‘Public health impacts all of us, in every corner of the globe, every day of our lives-not only our healthy and safety, but also how we live, what we wear, what we eat, what happens to our environment and the stewardship of our planet.’
Here are a few objects that have shaped Public Health in either a positive or negative way:
Full Article: https://www.globalhealthnow.org/100-objects
Inventors began developing the concept of car airbags as early as the 1940s. But the first models didn’t deploy fast enough, and it was hard to get buy-in from automakers.
It would take another 30 years for companies such as Ford and General Motors to offer airbags in some of their models. As awareness of the benefits of automobile safety measures such as seat belts grew over the years that followed, the airbag finally had its moment. By 1998, all cars and light trucks sold in the U.S were required to have driver- and passenger-side front-seat airbags.
They’re lifesavers. According to the National Highway Traffic Safety Administration, in the United States frontal airbags saved 25,782 lives between 1987 and 2008. Automobile safety experts agree that airbags alone cannot replace seat belts: 61 percent more injuries and fatalities could have been prevented if passengers had been protected by both a seat belt and an airbag, as compared to crash victims not protected by either.
Perhaps the most iconic of processed foods, American cheese for some people represents everything wrong with the way we eat today: too many additives, hidden sodium, bland flavor and suspicious color.

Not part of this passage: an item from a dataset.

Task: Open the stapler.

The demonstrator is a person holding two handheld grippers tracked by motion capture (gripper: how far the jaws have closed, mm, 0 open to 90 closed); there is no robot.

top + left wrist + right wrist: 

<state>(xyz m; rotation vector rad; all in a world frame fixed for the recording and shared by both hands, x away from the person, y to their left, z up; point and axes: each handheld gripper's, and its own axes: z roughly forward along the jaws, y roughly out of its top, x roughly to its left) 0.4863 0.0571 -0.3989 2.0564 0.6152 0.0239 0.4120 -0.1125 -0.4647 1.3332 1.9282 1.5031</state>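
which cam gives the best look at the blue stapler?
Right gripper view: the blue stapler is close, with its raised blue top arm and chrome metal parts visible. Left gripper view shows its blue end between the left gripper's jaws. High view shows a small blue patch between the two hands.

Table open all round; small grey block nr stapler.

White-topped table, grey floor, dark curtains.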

Food processing was actually developed to make food safer. Milk is pasteurized to kill harmful organisms, and canning and freezing foods such as meats, fruits and vegetables helps them last longer. But the food industry has taken processing well beyond these early origins. Often, to extend a food’s shelf life, manufacturers increase fats, sugars, and salt and add in chemical flavorings, emulsifiers, and other additives — taking foods that could have been healthy and making them much less so.
According to a 2016 study, more than half of calories in the average American diet comes from so-called ultra-processed foods, everything from instant noodles to cold cuts to cake made from a mix. Because many processed foods are thought to lead to overeating and can contain “hidden” sugars, nutritionists fear they are contributing to the U.S. epidemics of obesity and diabetes and to other serious health problems.
Born directly out of a public health effort, the handy fly swatter exemplifies a low-cost, chemical-free answer to the spread of disease. At the turn of the 20th century, before the creation of modern vaccines, Kansas Secretary of Health and public health reformer Samuel J. Crumbine campaigned against flies, which can carry deadly diseases such as typhoid fever, cholera and other infections. Crumbine urged people to screen their windows and swat flies dead. In concert with Crumbine’s anti-fly campaign, a Kansas Boy Scout troop nailed spare pieces of window screen to yardsticks. The contraptions became the first fly swatters, soon handed out for free at the Kansas State Fair, county fairs and parades all over the state.